I still can't register for Voyager but had to register again for new ID and password for online reservations with my club Wyndham


----------



## Nomad34 (Mar 22, 2018)

tschwa2 said:


> Nomad34 has to just refuse all updates and/or have his/her family declare him/her not competent to make any financial decisions.


No, my daughter witnessed their tactics and we are never going and I believe I will be barred.


----------



## Braindead (Mar 22, 2018)

Nomad34 does not comprehend posts and is unable to respond appropriately.
Several here have tried to help Nomad 34 to no avail.
Nomad34 only brings confusion to owners looking for answers.
Case in point just look at Nomad34 initial response in Thread—Help with possible purchase
It’s time for the moderators to step in and take appropriate action.


----------



## Free2Roam (Mar 22, 2018)

I certainly understand the desire to have inaccurate info corrected for the sake of those coming to TUG seeking valid information and assistance... but the mean-spirited bullying comments are really disheartening and need to stop. 
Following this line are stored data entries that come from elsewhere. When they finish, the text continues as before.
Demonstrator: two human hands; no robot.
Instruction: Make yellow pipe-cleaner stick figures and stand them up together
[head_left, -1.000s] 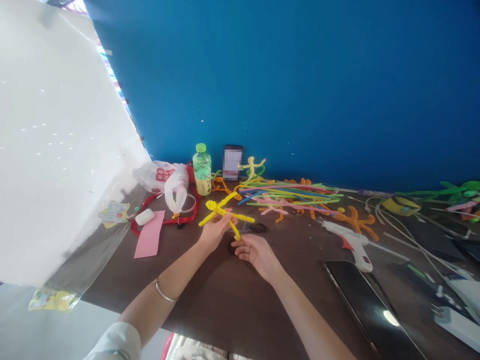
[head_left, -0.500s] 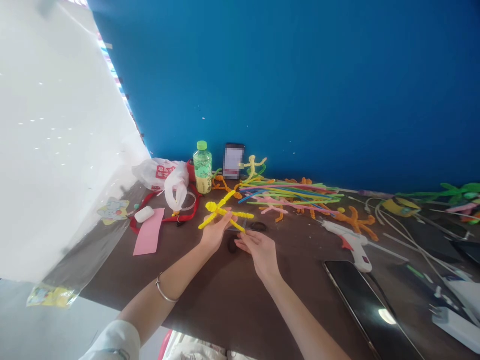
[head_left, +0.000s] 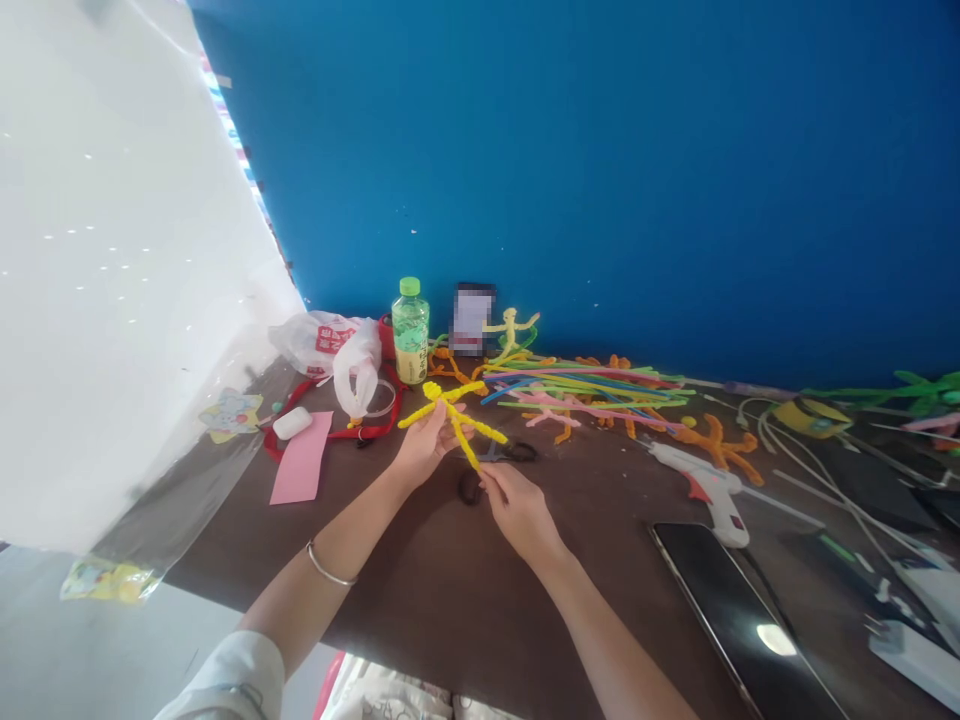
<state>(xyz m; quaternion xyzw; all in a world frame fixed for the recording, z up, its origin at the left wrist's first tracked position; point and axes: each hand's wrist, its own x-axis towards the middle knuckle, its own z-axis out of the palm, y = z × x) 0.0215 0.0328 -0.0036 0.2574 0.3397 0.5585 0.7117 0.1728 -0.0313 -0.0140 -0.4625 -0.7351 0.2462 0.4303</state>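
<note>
A yellow pipe-cleaner figure [head_left: 459, 420], with a small round head and four twisted limbs, is held above the dark table. My left hand [head_left: 424, 445] is closed around its body from the left. The fingertips of my right hand [head_left: 514, 505] pinch the end of its lower leg. Beneath the figure lie black-handled scissors [head_left: 517, 452], partly hidden by my hands. Behind it, several loose coloured pipe cleaners [head_left: 585, 385] lie in a pile, with a pale yellow figure [head_left: 511, 328] upright at the pile's back left.
A green-capped bottle [head_left: 410, 335], a phone [head_left: 472, 318] and a white plastic bag [head_left: 330, 345] stand along the wall. Pink paper [head_left: 301, 475] lies left. To the right are an orange figure [head_left: 716, 445], a glue gun [head_left: 705, 490], a large phone [head_left: 739, 610] and cables [head_left: 810, 480].
The yellow figure has turned in my hands, so its head points more upward and the leg in my right hand points more downward. Both hands stay on it. The view has shifted slightly.
</note>
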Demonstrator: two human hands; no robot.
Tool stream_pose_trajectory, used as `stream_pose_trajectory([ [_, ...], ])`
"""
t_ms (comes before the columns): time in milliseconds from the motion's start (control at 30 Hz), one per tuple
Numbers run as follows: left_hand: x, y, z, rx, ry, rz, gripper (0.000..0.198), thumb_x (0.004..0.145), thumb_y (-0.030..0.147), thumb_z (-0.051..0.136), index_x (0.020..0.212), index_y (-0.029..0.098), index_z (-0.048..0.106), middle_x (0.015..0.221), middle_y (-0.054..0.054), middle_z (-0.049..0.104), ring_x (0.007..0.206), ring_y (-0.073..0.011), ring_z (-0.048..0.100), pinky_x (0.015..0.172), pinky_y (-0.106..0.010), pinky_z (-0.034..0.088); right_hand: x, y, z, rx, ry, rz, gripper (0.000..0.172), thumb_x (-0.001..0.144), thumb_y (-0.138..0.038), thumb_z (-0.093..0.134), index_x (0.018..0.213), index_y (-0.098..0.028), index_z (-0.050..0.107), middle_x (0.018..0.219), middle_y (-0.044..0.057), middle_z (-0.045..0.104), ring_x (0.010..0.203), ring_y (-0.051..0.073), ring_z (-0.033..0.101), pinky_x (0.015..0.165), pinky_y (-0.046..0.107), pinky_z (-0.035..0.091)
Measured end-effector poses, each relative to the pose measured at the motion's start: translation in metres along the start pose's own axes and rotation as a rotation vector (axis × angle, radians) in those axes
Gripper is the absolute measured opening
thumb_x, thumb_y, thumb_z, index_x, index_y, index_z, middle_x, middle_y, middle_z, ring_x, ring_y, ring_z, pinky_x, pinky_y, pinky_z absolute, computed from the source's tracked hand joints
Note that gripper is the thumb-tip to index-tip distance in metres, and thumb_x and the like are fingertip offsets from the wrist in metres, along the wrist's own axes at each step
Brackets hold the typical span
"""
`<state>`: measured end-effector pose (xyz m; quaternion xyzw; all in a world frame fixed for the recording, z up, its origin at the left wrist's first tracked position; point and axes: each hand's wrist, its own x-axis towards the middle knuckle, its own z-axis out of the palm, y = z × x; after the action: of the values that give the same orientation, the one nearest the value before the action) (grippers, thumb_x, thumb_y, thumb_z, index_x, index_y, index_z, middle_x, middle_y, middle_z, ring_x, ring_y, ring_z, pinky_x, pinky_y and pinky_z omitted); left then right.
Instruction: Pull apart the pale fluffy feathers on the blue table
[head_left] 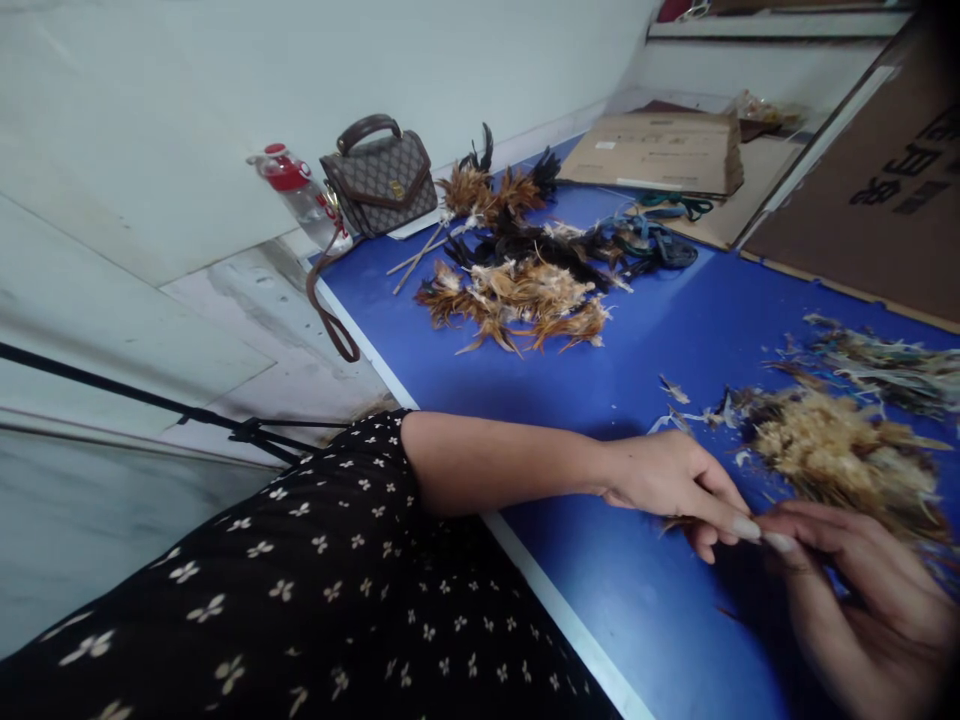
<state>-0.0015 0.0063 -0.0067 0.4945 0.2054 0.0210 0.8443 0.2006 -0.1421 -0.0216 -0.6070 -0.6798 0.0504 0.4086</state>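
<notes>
A: What stands at the far left?

B: A clear plastic bottle with a red cap (294, 190) leans against the white wall, and just beside it sits a brown checked handbag with a leather handle (380, 180), its strap hanging over the edge of the blue tabletop (615, 590).

A: And further along?

B: A heap of brown, tan and black feathers (517, 270) lies mid-table, with thin pale sticks (416, 258) poking out on its left. Behind it are flat cardboard boxes (656, 150).

A: Where are the hands?

B: The left hand (667, 480), on a bare forearm coming from a black flower-print sleeve (337, 560), rests on the table with fingers curled. Its thumb and forefinger pinch a small dark brown feather (679, 522), which lies low against the blue surface, just under the hand.

A: And the other?

B: The right hand (862, 590) meets it fingertip to fingertip, fingers nearly closed. Whether it also grips the feather, I cannot tell. Just behind it lies a loose pile of pale straw-coloured feathers (840, 450).
</notes>
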Motion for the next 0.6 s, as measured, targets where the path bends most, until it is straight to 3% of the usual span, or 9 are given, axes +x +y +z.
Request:
stream_pose_trajectory([
  [100, -0.002, 0.001, -0.003, 0.043, 0.026, 0.079, 0.03, 0.078, 0.031, 0.105, 0.086, 0.016, 0.08, 0.075, 0.001, 0.075, 0.063, -0.0116, 0.073, 0.057, -0.023, 0.043, -0.002, 0.018, 0.003, -0.036, 0.106, 0.022, 0.02, 0.099, -0.051, 0.081, 0.104, -0.032, 0.085, 0.105, 0.006, 0.084, 0.089, 0.027, 0.08, 0.085, 0.045, 0.061],
  [233, 0.0, 0.002, -0.005, -0.031, 0.104, 0.139, 0.029, 0.087, 0.036, 0.098, 0.093, 0.014, 0.081, 0.079, 0.0, 0.075, 0.065, -0.0111, 0.074, 0.059, -0.022, 0.045, -0.005, 0.035, 0.006, -0.112, 0.213, 0.049, 0.034, 0.098, -0.052, 0.083, 0.128, -0.035, 0.087, 0.111, 0.008, 0.086, 0.086, 0.028, 0.081, 0.082, 0.048, 0.063],
  [433, 0.003, -0.002, -0.001, -0.138, 0.13, 0.133, 0.049, 0.073, 0.051, 0.106, 0.087, 0.013, 0.078, 0.081, -0.003, 0.077, 0.07, -0.013, 0.073, 0.075, -0.031, 0.06, -0.004, 0.0, 0.012, 0.018, 0.169, 0.06, 0.036, 0.098, -0.043, 0.083, 0.134, -0.037, 0.086, 0.126, 0.006, 0.085, 0.097, 0.026, 0.081, 0.089, 0.046, 0.064],
  [600, -0.004, 0.005, 0.002, -0.138, 0.142, 0.137, 0.047, 0.073, 0.049, 0.105, 0.087, 0.013, 0.078, 0.079, -0.002, 0.076, 0.07, -0.0124, 0.071, 0.075, -0.03, 0.059, 0.0, -0.023, 0.015, 0.068, 0.161, 0.088, 0.032, 0.099, -0.04, 0.082, 0.13, -0.037, 0.087, 0.126, 0.005, 0.084, 0.095, 0.024, 0.08, 0.088, 0.044, 0.064],
])
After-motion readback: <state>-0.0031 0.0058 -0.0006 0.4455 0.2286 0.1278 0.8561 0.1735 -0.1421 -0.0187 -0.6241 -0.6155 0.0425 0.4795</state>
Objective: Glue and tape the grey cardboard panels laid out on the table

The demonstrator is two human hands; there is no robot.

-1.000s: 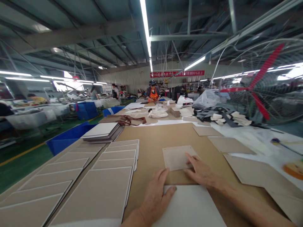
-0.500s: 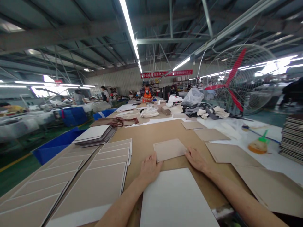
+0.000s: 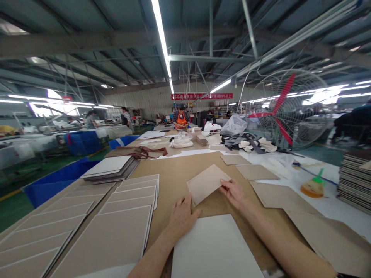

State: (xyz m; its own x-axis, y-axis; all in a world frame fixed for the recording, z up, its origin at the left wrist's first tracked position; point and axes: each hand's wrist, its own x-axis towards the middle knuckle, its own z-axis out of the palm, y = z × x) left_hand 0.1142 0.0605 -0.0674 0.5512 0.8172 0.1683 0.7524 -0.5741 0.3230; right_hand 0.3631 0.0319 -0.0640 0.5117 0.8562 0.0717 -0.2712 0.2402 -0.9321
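Note:
A small tan cardboard square (image 3: 206, 183) is tilted up off the brown table (image 3: 174, 173). My right hand (image 3: 234, 193) pinches its right corner. My left hand (image 3: 182, 217) rests with fingers spread at its lower left edge, and also lies on the top edge of a large white sheet (image 3: 211, 247) that sits flat in front of me.
Rows of overlapping grey boards (image 3: 116, 216) cover the left of the table, with a stack (image 3: 108, 169) behind them. Loose tan pieces (image 3: 278, 193), an orange glue bottle (image 3: 313, 186) and a board stack (image 3: 354, 180) lie right. A fan (image 3: 285, 110) stands behind. A person in orange (image 3: 181, 116) works far off.
The small square has been lifted and turned from flat to tilted by my right hand. My left hand has stayed at its lower left edge. The camera has swung slightly right.

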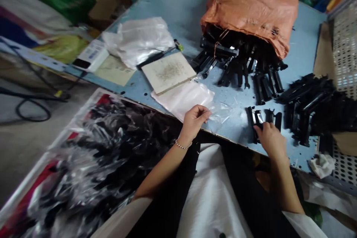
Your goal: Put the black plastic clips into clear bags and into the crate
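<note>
My left hand [193, 121] pinches the edge of a clear plastic bag [220, 113] that lies at the near edge of the blue table [178, 3]. A stack of similar clear bags [182, 98] rests just left of it. My right hand [269, 137] is curled over a small row of black plastic parts [263, 117] lying side by side on the table, fingers closed on the near ones.
An orange sack [251, 7] spills black parts [237, 63] across the table's far side. More black parts [309, 100] are heaped at the right beside a perforated crate [346, 52]. A notebook [169, 71], crumpled plastic [139, 39] and a large bag of wrapped parts [97, 156] are at the left.
</note>
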Demonstrator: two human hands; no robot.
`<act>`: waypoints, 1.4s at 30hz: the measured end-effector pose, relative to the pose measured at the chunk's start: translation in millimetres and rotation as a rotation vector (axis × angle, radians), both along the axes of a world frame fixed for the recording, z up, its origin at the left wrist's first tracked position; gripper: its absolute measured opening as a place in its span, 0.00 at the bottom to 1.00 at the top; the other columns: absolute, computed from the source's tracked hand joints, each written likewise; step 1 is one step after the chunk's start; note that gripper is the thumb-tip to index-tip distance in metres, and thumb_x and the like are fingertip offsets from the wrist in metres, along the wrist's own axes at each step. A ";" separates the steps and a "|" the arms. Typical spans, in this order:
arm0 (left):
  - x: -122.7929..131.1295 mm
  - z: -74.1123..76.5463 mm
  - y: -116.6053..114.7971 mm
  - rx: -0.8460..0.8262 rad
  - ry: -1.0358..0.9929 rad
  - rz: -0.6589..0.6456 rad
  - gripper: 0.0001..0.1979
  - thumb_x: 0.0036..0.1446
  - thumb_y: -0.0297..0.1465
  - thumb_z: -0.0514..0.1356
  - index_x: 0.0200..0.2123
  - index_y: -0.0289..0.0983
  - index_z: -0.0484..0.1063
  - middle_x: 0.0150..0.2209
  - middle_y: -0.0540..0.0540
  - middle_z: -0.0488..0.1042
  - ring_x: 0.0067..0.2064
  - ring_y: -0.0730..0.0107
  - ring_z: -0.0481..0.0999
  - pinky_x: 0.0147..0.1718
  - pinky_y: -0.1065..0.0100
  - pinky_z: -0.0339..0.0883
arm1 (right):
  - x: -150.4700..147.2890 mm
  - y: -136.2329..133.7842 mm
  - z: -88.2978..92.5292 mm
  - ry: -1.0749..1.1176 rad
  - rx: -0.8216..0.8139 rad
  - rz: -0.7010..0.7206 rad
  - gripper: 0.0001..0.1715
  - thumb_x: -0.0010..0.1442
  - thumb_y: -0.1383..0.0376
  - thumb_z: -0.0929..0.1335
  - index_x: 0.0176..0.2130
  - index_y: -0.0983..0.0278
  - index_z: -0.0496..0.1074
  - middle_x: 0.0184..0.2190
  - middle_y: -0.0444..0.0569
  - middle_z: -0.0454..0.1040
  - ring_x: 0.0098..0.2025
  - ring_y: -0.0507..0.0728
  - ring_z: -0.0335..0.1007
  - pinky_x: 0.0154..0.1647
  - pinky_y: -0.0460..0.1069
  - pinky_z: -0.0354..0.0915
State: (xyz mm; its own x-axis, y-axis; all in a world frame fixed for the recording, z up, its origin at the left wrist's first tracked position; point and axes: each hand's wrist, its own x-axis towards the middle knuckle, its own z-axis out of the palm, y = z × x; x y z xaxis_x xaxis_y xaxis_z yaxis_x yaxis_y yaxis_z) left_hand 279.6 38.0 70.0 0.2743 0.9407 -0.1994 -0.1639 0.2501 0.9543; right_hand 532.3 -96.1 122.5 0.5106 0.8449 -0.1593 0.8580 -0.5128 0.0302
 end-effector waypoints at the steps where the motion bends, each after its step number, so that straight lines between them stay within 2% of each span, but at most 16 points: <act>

I don't know Nomad, but I am with PaxSarah... it is NOT Robert... just an elderly person who, it appears, is going thru a tough time with Wyndham and may be a bit confused. Elderly folks are exploited way too often, which may be a contributing factor in this case. 

Can we comment and/or offer assistance without being mean?


----------



## schoolmarm (Mar 22, 2018)

Nomad, when you registered for the myclubwyndham website with a new name and password, you most likely registered for Voyager.  Voyager is the only website that is making reservations.  So if you made a reservation online with your "new registration" you are using Voyager.  It is NOT labeled Voyager anywhere on the website and maybe that is why you are confused or are confusing people. The word Voyager does not really mean what you think it means. (I think....) 

Also, when Nomad uses the word TRUST, I think that she is referring to a family trust.  And this is confusing to some people on the TUG board because CWA/Access is also referred to as a trust (it is more like a vacation club/trust without deeds).  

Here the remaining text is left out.